I thought you might like to know how a book revision works, and in doing so I’ll discuss how I approached a large writing project and how I interview.
It seems that hard and fast rules about what constitutes a book revision don’t exist. Usually it’s because the author or the publisher feels the information needs updating. And that’s how it happened.
Last year I decided to update Will Write for Food, mostly because of advances in blogging and social media. I couldn’t go back to the editor I worked with and discuss it, because a new publishing company (Perseus) acquired the original publisher of my book (Avalon). So I met with my new editor at Da Capo Press, an imprint of Perseus.

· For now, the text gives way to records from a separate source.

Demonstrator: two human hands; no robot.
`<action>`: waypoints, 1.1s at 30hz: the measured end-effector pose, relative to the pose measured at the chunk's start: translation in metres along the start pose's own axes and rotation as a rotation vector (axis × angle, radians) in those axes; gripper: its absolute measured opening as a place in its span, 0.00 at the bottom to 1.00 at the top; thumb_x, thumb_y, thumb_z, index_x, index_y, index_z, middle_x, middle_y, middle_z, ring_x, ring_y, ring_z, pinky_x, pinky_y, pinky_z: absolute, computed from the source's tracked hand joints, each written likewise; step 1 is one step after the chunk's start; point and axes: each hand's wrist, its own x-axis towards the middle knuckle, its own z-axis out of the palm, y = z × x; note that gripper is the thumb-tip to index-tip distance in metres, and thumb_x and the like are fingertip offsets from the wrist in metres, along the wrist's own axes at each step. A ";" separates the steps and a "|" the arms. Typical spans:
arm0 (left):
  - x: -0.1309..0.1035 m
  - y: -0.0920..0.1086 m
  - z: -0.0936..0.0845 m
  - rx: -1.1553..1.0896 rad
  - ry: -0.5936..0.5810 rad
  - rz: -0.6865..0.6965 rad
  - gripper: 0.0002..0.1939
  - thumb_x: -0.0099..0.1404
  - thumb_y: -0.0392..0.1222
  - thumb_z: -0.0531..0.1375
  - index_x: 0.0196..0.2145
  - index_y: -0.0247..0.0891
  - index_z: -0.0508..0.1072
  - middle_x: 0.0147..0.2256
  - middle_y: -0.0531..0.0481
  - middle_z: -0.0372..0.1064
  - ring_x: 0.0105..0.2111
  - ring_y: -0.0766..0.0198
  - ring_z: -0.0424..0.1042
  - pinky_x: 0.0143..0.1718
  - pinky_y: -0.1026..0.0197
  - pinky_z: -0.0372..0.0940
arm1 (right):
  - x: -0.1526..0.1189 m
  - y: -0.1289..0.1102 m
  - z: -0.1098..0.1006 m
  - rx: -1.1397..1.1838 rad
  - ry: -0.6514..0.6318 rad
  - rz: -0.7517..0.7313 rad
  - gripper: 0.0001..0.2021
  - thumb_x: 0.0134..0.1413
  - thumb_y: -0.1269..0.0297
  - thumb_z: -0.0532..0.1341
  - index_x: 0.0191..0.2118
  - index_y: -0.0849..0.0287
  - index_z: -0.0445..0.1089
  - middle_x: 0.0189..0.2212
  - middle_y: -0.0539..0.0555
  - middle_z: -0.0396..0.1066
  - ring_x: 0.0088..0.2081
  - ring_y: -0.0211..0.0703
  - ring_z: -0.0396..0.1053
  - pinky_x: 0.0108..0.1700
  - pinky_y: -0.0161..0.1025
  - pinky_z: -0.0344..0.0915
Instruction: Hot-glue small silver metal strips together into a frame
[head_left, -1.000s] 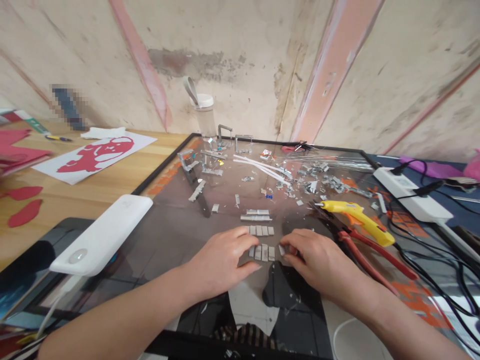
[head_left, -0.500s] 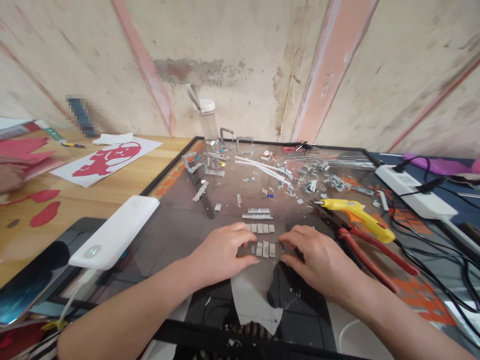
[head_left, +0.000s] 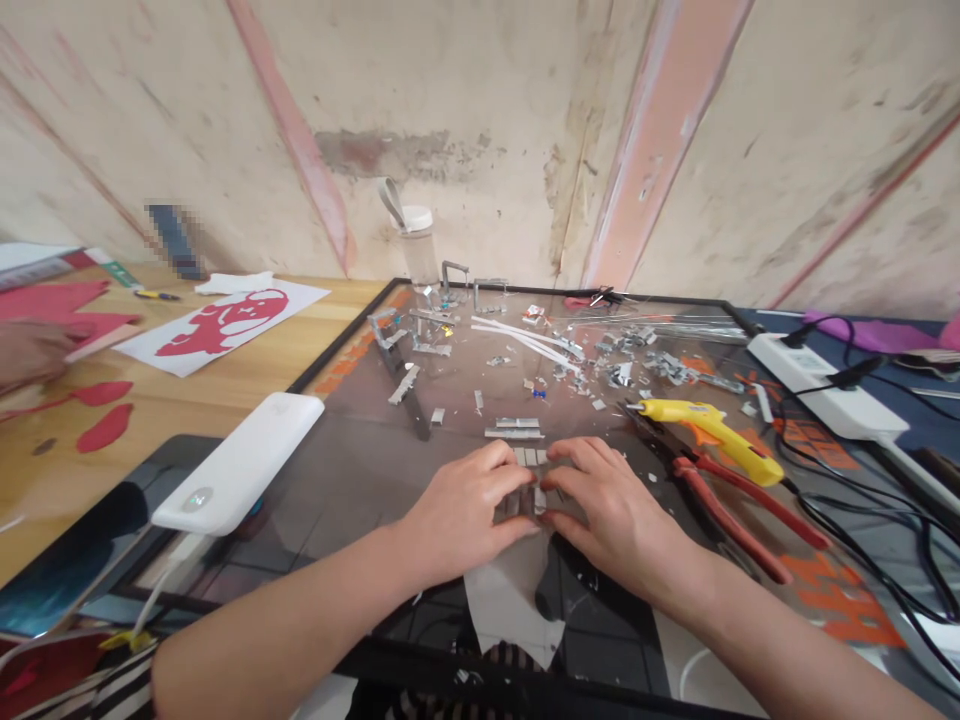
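While bracketing small grey pieces between curled left hand and right hand, cannot tell whether pinching any.

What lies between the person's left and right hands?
Small grey pieces, partly covered, lie between the left hand and the right hand; the head view shows this.

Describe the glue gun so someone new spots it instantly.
Find the dark, glossy, black-framed panel, then its right edge, where a white power strip lies. Left of that strip, beyond the right hand, lies the glue gun, nozzle pointing left. Its yellow colour and orange trigger set it apart from the red-handled pliers beside it.
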 end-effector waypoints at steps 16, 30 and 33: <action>0.005 0.011 -0.001 -0.687 0.014 -0.251 0.09 0.53 0.34 0.60 0.35 0.34 0.71 0.27 0.53 0.68 0.25 0.70 0.63 0.29 0.66 0.61 | -0.006 -0.002 -0.012 0.306 0.205 -0.044 0.09 0.48 0.70 0.65 0.38 0.56 0.70 0.35 0.52 0.74 0.39 0.43 0.69 0.44 0.44 0.61; 0.030 0.030 -0.014 -0.945 -0.023 -0.278 0.13 0.50 0.32 0.61 0.36 0.33 0.72 0.33 0.47 0.74 0.33 0.63 0.72 0.39 0.59 0.66 | -0.008 -0.002 -0.031 0.302 0.333 -0.076 0.09 0.52 0.66 0.61 0.41 0.57 0.70 0.36 0.54 0.74 0.40 0.42 0.69 0.44 0.42 0.65; 0.036 0.025 -0.013 -1.001 -0.025 -0.286 0.13 0.50 0.34 0.64 0.36 0.33 0.71 0.32 0.48 0.74 0.32 0.65 0.72 0.39 0.59 0.66 | -0.007 0.016 -0.045 0.223 0.411 0.002 0.11 0.52 0.63 0.60 0.43 0.58 0.70 0.39 0.56 0.73 0.43 0.44 0.69 0.46 0.42 0.64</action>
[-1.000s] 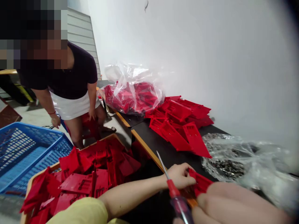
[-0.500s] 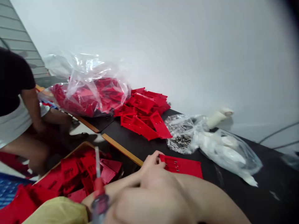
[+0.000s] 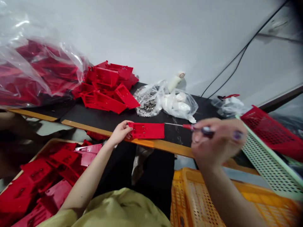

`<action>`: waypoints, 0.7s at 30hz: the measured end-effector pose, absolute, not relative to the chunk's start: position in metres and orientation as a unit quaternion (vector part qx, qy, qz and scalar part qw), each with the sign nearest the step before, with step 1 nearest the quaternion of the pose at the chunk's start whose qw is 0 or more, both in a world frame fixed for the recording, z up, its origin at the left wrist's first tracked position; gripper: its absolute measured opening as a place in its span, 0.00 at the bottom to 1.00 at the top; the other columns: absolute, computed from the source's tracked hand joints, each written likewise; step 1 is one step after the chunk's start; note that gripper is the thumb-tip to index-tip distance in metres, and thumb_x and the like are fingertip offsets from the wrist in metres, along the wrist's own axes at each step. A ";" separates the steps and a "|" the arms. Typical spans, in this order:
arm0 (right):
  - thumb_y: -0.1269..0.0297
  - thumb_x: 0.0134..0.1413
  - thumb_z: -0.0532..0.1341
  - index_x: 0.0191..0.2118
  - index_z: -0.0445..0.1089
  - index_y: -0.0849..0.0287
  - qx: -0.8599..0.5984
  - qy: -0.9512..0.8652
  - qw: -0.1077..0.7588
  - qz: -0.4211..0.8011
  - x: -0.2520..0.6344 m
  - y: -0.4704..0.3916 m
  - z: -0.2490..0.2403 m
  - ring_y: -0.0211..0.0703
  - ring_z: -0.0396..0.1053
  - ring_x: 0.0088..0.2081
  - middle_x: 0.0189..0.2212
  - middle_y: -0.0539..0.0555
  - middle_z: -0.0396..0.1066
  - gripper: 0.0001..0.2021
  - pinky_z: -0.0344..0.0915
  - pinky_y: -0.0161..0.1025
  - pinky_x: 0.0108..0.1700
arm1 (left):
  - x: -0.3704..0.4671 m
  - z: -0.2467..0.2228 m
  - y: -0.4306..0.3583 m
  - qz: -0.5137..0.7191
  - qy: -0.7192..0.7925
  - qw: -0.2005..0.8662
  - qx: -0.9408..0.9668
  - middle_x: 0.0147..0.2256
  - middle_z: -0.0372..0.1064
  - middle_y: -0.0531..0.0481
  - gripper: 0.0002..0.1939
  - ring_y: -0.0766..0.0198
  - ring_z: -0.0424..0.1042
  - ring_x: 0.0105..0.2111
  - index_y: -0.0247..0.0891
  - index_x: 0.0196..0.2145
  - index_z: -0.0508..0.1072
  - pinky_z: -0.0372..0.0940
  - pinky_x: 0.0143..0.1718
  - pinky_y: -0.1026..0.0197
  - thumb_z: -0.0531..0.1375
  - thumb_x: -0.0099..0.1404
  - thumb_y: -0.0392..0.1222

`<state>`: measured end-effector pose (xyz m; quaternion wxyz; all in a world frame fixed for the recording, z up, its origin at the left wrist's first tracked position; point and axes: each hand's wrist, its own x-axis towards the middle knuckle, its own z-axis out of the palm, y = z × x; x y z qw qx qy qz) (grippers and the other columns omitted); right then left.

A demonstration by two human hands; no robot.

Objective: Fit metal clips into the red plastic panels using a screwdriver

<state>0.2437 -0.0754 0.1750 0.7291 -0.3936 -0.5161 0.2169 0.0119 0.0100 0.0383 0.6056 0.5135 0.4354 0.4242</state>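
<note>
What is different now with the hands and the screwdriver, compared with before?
The right hand and the screwdriver have moved right, away from the left forearm; the tip now points left, towards the red plastic part. The view has turned right. The left hand still holds that part.

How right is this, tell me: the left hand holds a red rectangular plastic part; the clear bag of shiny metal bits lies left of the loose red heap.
Wrong side: the head view shows the clear bag of metal bits right of the loose red heap. The left hand holds the part.
</note>
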 end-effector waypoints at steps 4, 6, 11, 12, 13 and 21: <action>0.51 0.51 0.66 0.25 0.56 0.55 -0.397 -0.447 0.751 0.280 0.229 -0.033 0.142 0.31 0.57 0.09 0.18 0.44 0.73 0.19 0.50 0.29 0.08 | 0.012 0.042 0.009 0.415 0.446 0.603 0.515 0.18 0.66 0.59 0.20 0.72 0.65 0.14 0.34 0.42 0.69 0.61 0.16 0.72 0.63 0.53 0.45; 0.51 0.52 0.65 0.24 0.56 0.56 -0.403 -0.454 0.724 0.328 0.216 -0.020 0.127 0.30 0.58 0.08 0.18 0.44 0.73 0.20 0.49 0.28 0.08 | 0.012 0.044 0.010 0.406 0.447 0.606 0.518 0.18 0.66 0.59 0.20 0.72 0.65 0.15 0.33 0.43 0.69 0.62 0.16 0.71 0.63 0.53 0.46; 0.58 0.56 0.64 0.22 0.60 0.57 -0.361 -0.628 0.611 0.321 0.187 0.010 0.101 0.28 0.60 0.12 0.19 0.46 0.72 0.17 0.55 0.29 0.14 | 0.009 0.044 0.012 0.381 0.443 0.628 0.514 0.19 0.67 0.58 0.23 0.71 0.66 0.15 0.33 0.45 0.68 0.64 0.17 0.70 0.63 0.54 0.48; 0.58 0.56 0.64 0.22 0.61 0.58 -0.353 -0.657 0.588 0.315 0.183 0.016 0.098 0.28 0.59 0.12 0.18 0.46 0.71 0.17 0.55 0.29 0.16 | 0.008 0.044 0.013 0.379 0.443 0.632 0.511 0.19 0.67 0.58 0.23 0.71 0.66 0.15 0.33 0.45 0.68 0.64 0.17 0.70 0.63 0.55 0.48; 0.59 0.57 0.63 0.21 0.61 0.58 -0.349 -0.676 0.569 0.312 0.180 0.022 0.097 0.27 0.58 0.12 0.17 0.46 0.70 0.17 0.55 0.29 0.17 | 0.008 0.044 0.013 0.377 0.442 0.636 0.507 0.19 0.66 0.58 0.23 0.71 0.66 0.15 0.34 0.45 0.67 0.65 0.16 0.70 0.63 0.55 0.49; 0.64 0.60 0.60 0.22 0.60 0.57 -0.272 -0.729 0.531 0.336 0.182 0.046 0.108 0.31 0.59 0.17 0.16 0.45 0.67 0.15 0.55 0.32 0.21 | 0.005 0.044 0.015 0.370 0.441 0.662 0.480 0.21 0.66 0.58 0.21 0.70 0.68 0.16 0.36 0.47 0.68 0.66 0.16 0.69 0.63 0.57 0.48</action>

A girl needs to be prepared, so I brought her a list of what I thought I could enlarge upon from the first edition. I wanted a big new chapter on food blogging. I wanted to incorporate information from bloggers in other chapters such as freelance writing and how to get started. I had co-written a cookbook in 2008 and wanted to say more about the process of writing and production, photography and collaboration. Self-publishing had changed, particularly when it came to e-books and print-on-demand. And freelance writing had changed, some of it drying up. There had to be a positive way to approach that.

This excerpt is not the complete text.